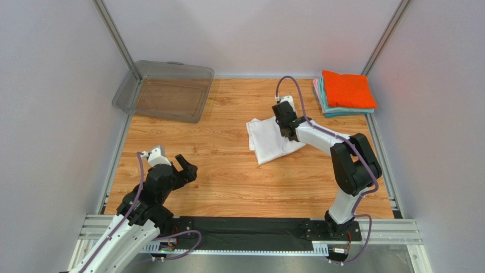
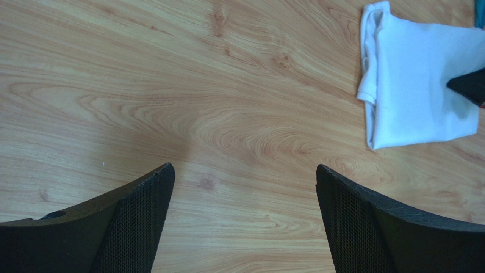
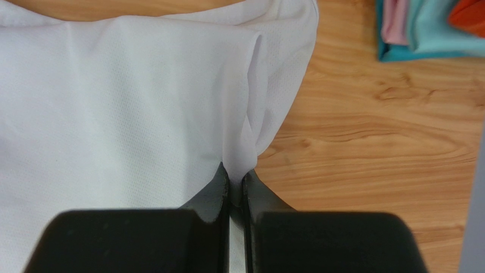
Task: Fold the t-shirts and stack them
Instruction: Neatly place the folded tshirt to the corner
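Lying folded into a rough rectangle on the wooden table [image 1: 227, 170], the plain white cotton t-shirt [image 1: 266, 141] has a fold of its edge caught between the jaws of the right gripper [image 3: 234, 176], which are pressed together on the cloth. Beyond those jaws and off to their right sits the stack of folded shirts [image 1: 346, 91], bright orange on top of teal and pink. To do this step well, I judge the lift should be low and slow, so the layers hang together rather than fall open, and the shirt lands squarely on the orange one. The left gripper [image 2: 245, 170] hovers with jaws wide apart over bare wood, the shirt well ahead and to their right. Only the right wrist view shows the pinch on fabric. Only the overhead view shows the clear grey plastic bin [image 1: 165, 91], far from both grippers.
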Tool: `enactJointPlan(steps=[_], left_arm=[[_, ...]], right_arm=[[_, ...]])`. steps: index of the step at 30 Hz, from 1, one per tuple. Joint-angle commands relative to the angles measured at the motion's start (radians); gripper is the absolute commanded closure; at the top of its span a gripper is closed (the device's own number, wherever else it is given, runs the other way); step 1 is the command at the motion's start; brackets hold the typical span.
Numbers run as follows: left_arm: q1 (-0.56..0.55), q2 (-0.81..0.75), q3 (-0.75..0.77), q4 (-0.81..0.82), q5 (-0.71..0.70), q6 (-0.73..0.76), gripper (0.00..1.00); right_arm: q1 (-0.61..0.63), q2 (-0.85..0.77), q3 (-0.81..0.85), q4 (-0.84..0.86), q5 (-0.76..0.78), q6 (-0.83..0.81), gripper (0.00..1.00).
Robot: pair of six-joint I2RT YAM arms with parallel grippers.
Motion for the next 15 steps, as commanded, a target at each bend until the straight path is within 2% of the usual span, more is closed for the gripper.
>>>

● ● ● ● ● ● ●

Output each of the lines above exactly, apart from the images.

## Response to the exercise
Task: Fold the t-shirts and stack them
Instruction: Neatly place the folded tshirt to the corner
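Lying folded into a rough rectangle on the wooden table [image 1: 227, 170], the plain white cotton t-shirt [image 1: 266, 141] has a fold of its edge caught between the jaws of the right gripper [image 3: 234, 176], which are pressed together on the cloth. Beyond those jaws and off to their right sits the stack of folded shirts [image 1: 346, 91], bright orange on top of teal and pink. To do this step well, I judge the lift should be low and slow, so the layers hang together rather than fall open, and the shirt lands squarely on the orange one. The left gripper [image 2: 245, 170] hovers with jaws wide apart over bare wood, the shirt well ahead and to their right. Only the right wrist view shows the pinch on fabric. Only the overhead view shows the clear grey plastic bin [image 1: 165, 91], far from both grippers.
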Tool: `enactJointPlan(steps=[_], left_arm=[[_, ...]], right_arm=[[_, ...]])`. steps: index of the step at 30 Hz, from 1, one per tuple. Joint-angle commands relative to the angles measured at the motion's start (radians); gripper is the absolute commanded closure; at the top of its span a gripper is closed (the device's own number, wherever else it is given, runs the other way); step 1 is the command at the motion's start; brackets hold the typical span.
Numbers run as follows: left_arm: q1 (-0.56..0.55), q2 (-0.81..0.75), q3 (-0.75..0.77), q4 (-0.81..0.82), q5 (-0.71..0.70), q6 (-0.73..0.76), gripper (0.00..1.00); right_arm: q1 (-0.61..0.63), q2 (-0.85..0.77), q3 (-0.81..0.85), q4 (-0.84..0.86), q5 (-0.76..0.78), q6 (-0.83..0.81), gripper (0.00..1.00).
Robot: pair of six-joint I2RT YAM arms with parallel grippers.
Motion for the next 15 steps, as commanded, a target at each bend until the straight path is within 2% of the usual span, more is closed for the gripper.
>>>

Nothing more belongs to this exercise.